Why This Matters: The fiery death of these trees is a canary in a coal mine. Sequoias are not only resistant to fire but usually thrive in it. Their cones, no larger than chicken eggs, burst to release seeds when subjected to large bursts of heat. Their thick bark protects them from heat damage and their elevated branches and leaves usually avoid destruction. The fact that these trees are now facing such destruction is a sign that wildfires are intensifying at an alarming rate due to the increasingly dry climate in the northern part of California. Worse yet, giant sequoia forests serve as massive carbon sinks. According to the U.S. Department of Agriculture, sequoias hold more carbon per tree than any other species on earth. Many carbon sinks are declining worldwide, and losing giant sequoias could cause the release of more carbon into the atmosphere.
History Written in Wood
Sequoia trees can tell experts a lot about previous fires dating back hundreds of years. Charred markings and scars in their rings show fires that moved through the Sierra in years past, some started by lightning or by Indigenous groups in the region. Before the arrival of settlers and federal anti-wildfire policies, these moderate, and even beneficial, fires moved through the forest every 10 to 30 years. Higher intensity fires that occurred allowed new generations of sequoias to take root.
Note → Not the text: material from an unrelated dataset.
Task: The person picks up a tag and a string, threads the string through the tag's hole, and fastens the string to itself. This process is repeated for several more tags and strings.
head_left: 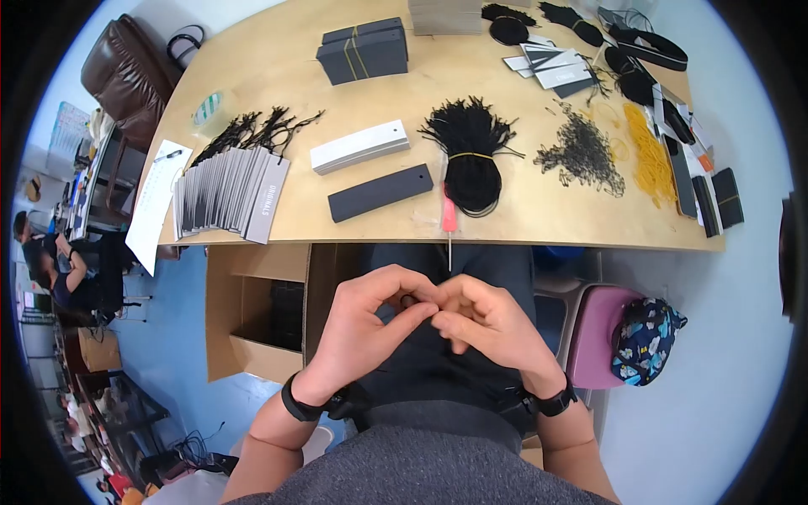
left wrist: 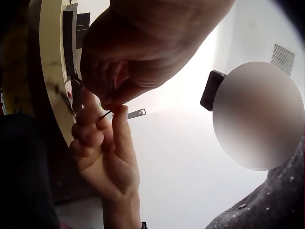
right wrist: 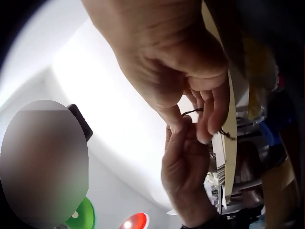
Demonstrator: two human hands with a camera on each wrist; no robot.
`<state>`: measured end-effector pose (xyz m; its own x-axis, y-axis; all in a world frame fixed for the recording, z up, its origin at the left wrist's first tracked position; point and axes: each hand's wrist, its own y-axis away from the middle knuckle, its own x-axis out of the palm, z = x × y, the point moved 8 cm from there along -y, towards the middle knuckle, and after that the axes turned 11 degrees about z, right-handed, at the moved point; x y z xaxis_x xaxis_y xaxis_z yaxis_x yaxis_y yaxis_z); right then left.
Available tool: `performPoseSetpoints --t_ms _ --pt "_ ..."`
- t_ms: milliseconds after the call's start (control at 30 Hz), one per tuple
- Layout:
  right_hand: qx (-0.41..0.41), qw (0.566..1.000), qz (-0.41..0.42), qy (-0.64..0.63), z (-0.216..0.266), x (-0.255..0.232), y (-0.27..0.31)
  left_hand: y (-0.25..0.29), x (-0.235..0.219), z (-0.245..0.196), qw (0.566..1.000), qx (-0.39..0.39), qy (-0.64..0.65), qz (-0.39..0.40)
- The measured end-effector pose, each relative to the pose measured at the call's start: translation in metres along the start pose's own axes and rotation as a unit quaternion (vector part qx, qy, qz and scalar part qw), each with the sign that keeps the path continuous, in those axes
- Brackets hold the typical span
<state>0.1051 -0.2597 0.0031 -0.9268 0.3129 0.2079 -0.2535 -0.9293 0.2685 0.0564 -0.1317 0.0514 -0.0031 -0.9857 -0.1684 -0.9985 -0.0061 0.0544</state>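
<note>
My left hand (head_left: 366, 316) and right hand (head_left: 497, 324) meet over the lap, just in front of the table edge. Between their fingertips runs a thin black cord (right wrist: 193, 111), pinched by both hands. Curled fingers hide most of it, though a short dark piece also shows in the left wrist view. On the table ahead lies a bundle of black cords (head_left: 473, 181) bound with a yellow band. A pink-handled tool (head_left: 449, 215) with a thin metal shaft sticks out over the edge beside it.
Grey tags with black cords (head_left: 227, 194) fan out at the left. Dark card stacks (head_left: 362, 52), a white card stack (head_left: 360, 147) and a dark strip (head_left: 380, 194) lie mid-table. Small black clips (head_left: 581, 156) and yellow bands (head_left: 648, 160) are heaped right. Below stands an open carton (head_left: 257, 358).
</note>
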Motion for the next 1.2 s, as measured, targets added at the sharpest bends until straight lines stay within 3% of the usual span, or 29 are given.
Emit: performPoseSetpoints --t_ms 33,100,167,233,333,367,433,567,633,733,900,1200 --pt "-0.033 0.997 -0.057 0.031 0.012 -0.004 0.004 -0.003 -0.003 0.000 1.000 -0.010 0.014 0.017" --pt "-0.072 0.992 -0.086 0.055 0.006 -0.010 0.007 -0.013 -0.008 0.001 0.998 -0.022 0.002 0.063" --pt "-0.119 0.977 -0.141 0.111 0.012 -0.018 0.015 -0.033 -0.031 -0.017 0.990 0.046 -0.133 0.011" --pt "-0.116 0.976 -0.141 0.121 0.014 -0.019 0.020 -0.061 -0.060 -0.033 0.946 0.114 -0.294 -0.079" --pt "-0.117 0.974 -0.142 0.132 0.014 -0.017 0.024 -0.105 -0.094 -0.032 0.834 0.194 -0.483 -0.181" --pt "-0.120 0.973 -0.143 0.134 0.014 -0.016 0.026 -0.116 -0.104 -0.025 0.834 0.196 -0.483 -0.183" --pt "-0.115 0.974 -0.138 0.141 0.015 -0.014 0.029 -0.145 -0.119 0.006 0.892 0.034 -0.445 -0.077" --pt "-0.098 0.977 -0.127 0.142 0.013 -0.013 0.033 -0.141 -0.122 -0.001 0.895 0.036 -0.436 -0.088" --pt "-0.097 0.978 -0.122 0.141 0.011 -0.012 0.033 -0.130 -0.123 -0.017 0.863 0.084 -0.478 -0.141" --pt "-0.095 0.979 -0.124 0.133 0.007 -0.013 0.032 -0.106 -0.094 -0.040 0.825 0.101 -0.546 -0.103" --pt "-0.091 0.980 -0.110 0.137 0.009 -0.011 0.028 -0.095 -0.062 -0.018 0.846 0.130 -0.514 -0.061" --pt "-0.092 0.980 -0.107 0.142 0.009 -0.009 0.032 -0.106 -0.068 -0.002 0.884 0.115 -0.450 -0.043"
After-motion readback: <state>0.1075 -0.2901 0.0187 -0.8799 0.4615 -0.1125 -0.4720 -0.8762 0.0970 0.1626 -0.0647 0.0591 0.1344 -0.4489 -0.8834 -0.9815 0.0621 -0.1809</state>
The strongest fire that can be observed by these natural historical records came in 1297. The year took place during what experts call the Medieval Warm Period, a period of higher temperatures in some parts of the globe. The 2020 Castle fire was even worse. Nate Stephenson, a research ecologist with the U.S. Geological Survey, believes that two factors influenced the destruction of the Castle fire: climate change and a lack of controlled burns. “If fire hadn’t been excluded from those groves for so long, the fire effects probably would have been a lot less severe. Just that buildup of fuel,” he said.
Park rangers cite a lack of funding and resources for lacking forest management. Eric La Price, the Sequoia National Forest’s Western Divide District ranger, explained, “We barely have a budget to keep the lights on.” It cost the government more than $100 million to fight the Castle fire. “Imagine if we had $107 million to do reforestation, thinning, and prescribed fire,” said La Price.
Experts and environmentalists agree that the forests are at a crossroads. Kristen Shive, science director for the Save the Redwoods League says a choice must be made, “More and more fire is going to happen on the landscape. We need to decide what kind of fire we want. Do we want fire that is healthy and restorative in our ecosystems, or what we had this year?”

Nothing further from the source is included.